The website dedicated to her contains the sermon given at her memorial service. It is one of the most honest, painful, and beautifully written sermons I have ever read. The pastor said something that resonates so clearly that even the imp has to stop tapping and sit in wonder.
“Life is delicate. The human heart and mind and body are fragile. Like Jesus, (she) has proven to be an utterly precious being, but one terribly vulnerable to the power of darkness. So too are we all. We—you and I—escape one day into the next bourn along by the illusion of our intelligence and our forcefulness and our presence of mind, but we are vulnerable to our darkness…”
And that’s what it is, that’s what stuns us. Because when we hear of these things, when we hear of Andrea Yates drowning her children, or of other horrors, we think how terrible and how sad. But we also think that we, we would never do that, because we are too intelligent and strong and aware of such things. We use our intelligence and our reason like a shield, so sure that our brains could never turn against us.
And that is the fallacy. New motherhood is wondrous and amazing and life-changing and bigger than anything I’ve ever experienced. But it also can take over, take over your mind and your body and put you in a place you’ve never been. Since being a new mom, I’ve noticed most moms feel forced to put on this perfect face, to only allow to the world the amazing and beautiful part. They never admit to how hard it is, how numbing and overwhelming and identity-stealing it can be. So I make an effort, to always talk about the hard times as well as the good. Because we as women have to be able to get help if we need it. We have to be able to name the darkness if we are going to conquer it. This is real and we can’t afford to lose any more mothers. So please. Be honest with your experiences.
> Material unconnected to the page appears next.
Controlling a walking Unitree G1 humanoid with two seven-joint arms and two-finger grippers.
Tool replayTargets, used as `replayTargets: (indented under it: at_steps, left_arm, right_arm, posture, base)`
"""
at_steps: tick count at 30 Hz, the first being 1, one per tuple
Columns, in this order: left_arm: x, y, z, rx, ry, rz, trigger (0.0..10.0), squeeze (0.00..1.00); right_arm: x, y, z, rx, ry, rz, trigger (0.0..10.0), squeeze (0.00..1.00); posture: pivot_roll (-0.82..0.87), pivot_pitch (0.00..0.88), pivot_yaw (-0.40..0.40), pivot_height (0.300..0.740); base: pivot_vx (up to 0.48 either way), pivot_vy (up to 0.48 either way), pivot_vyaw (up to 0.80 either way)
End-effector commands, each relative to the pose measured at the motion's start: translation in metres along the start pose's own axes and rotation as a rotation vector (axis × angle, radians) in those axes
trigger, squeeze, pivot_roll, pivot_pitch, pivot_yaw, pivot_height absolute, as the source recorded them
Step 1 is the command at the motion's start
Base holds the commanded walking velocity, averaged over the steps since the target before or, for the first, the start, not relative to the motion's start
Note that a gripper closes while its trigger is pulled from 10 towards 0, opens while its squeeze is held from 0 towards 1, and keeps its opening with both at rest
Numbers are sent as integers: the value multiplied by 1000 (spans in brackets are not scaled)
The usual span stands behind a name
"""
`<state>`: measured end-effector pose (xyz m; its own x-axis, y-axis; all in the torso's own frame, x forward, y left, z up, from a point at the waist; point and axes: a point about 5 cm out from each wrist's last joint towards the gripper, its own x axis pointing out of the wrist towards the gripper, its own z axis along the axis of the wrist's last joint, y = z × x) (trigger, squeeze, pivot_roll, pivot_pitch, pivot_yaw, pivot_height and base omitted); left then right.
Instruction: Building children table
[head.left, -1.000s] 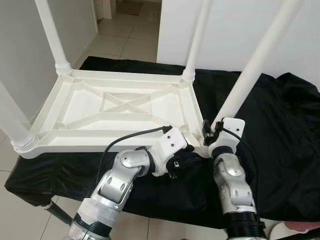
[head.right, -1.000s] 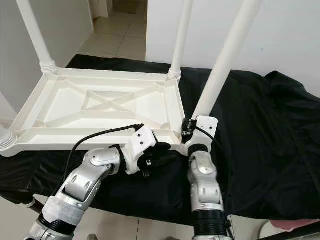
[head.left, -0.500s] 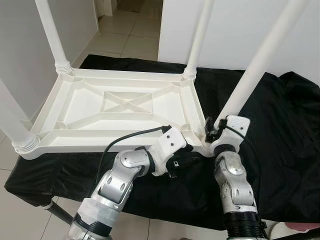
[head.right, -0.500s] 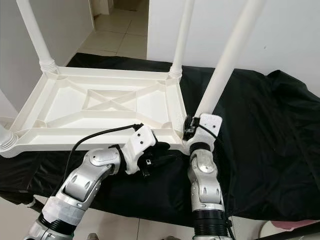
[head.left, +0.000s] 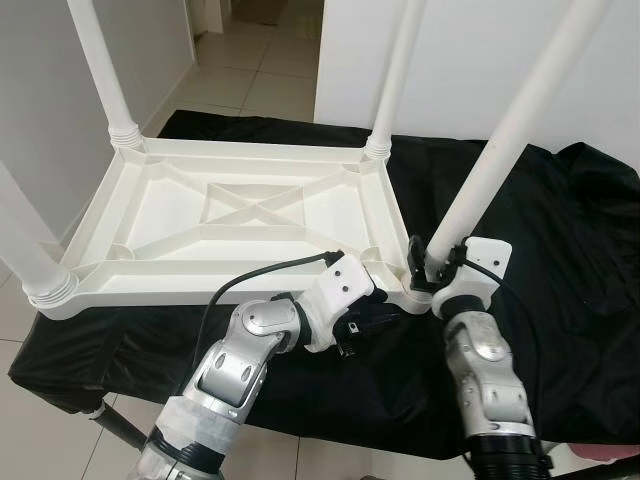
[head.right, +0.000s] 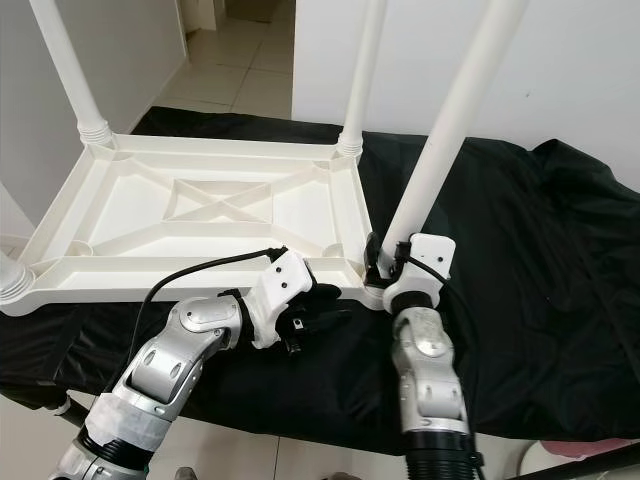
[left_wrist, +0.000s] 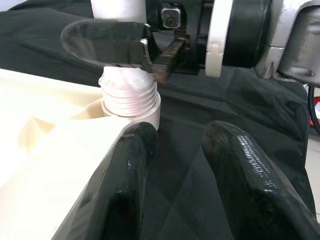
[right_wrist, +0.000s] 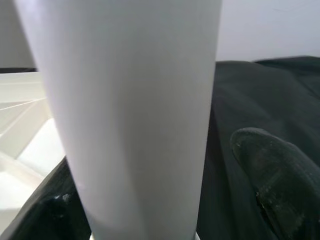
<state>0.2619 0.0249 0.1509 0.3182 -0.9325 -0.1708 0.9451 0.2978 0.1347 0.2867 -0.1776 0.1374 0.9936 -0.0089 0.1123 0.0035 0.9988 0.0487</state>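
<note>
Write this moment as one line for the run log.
right gripper: jaws around table leg base | left gripper: jaws open, beside table corner | table upside down

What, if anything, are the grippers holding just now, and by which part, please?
The right gripper grips the table leg near its threaded base at the tabletop's corner. The left gripper is open, holding nothing.

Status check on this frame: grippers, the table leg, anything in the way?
Right gripper shut on near-right leg at its threaded base. Left gripper open, beside tabletop corner, on black cloth. Nothing in the way.
</note>
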Motion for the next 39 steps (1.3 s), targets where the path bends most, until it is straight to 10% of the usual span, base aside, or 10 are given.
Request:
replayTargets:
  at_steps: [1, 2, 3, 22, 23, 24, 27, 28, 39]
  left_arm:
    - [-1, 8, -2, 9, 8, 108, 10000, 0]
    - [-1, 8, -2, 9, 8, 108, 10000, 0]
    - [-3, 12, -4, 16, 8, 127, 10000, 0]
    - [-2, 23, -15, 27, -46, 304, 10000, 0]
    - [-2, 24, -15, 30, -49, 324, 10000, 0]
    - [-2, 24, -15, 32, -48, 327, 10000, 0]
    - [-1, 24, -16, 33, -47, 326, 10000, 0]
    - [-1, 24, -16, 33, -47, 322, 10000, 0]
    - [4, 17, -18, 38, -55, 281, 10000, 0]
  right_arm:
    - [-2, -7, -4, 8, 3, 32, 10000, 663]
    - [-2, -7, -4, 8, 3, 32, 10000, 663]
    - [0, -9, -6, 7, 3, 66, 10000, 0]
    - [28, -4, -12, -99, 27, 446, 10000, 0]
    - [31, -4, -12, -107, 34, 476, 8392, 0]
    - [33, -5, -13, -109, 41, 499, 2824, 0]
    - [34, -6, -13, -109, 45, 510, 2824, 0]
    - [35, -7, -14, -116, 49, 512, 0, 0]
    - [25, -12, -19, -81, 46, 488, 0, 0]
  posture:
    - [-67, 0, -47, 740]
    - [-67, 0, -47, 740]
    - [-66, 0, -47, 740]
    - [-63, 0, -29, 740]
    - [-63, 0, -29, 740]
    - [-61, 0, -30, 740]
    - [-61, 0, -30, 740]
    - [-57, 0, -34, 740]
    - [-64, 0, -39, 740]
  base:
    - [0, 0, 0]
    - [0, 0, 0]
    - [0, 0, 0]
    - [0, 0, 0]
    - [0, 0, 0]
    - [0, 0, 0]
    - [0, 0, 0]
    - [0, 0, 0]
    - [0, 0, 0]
I was talking to one of my closest friends recently, who is pregnant with her second child. She was talking to me about some anxiety she was having, about losing her first child or something happening to her second. I am so grateful she feels okay to talk to me about this stuff, because it’s so normal. Being pregnant heightens everything. And what I think is this:
Once you are a mother, your capacity for love grows infinitely. Which means our capacity for loss is so much greater. We have gained the world in our children, but we stand to lose the world if we lose them. The thought of that is more than we can bear. It’s normal to fear losing that which is your world.
I have no answers. I have typed these words, but I feel I have no words, no real words for this. I can only pray that while our intelligence and our forcefulness are never shields against the darkness, that our love can be.
Beautifully written my friend. It’s sad that honesty about this kind of stuff is scarce, but that makes what you’ve said even more poignant. I know my experiences won’t be all buttercups and sunshine and I already feel immense relief knowing I’m not the only one.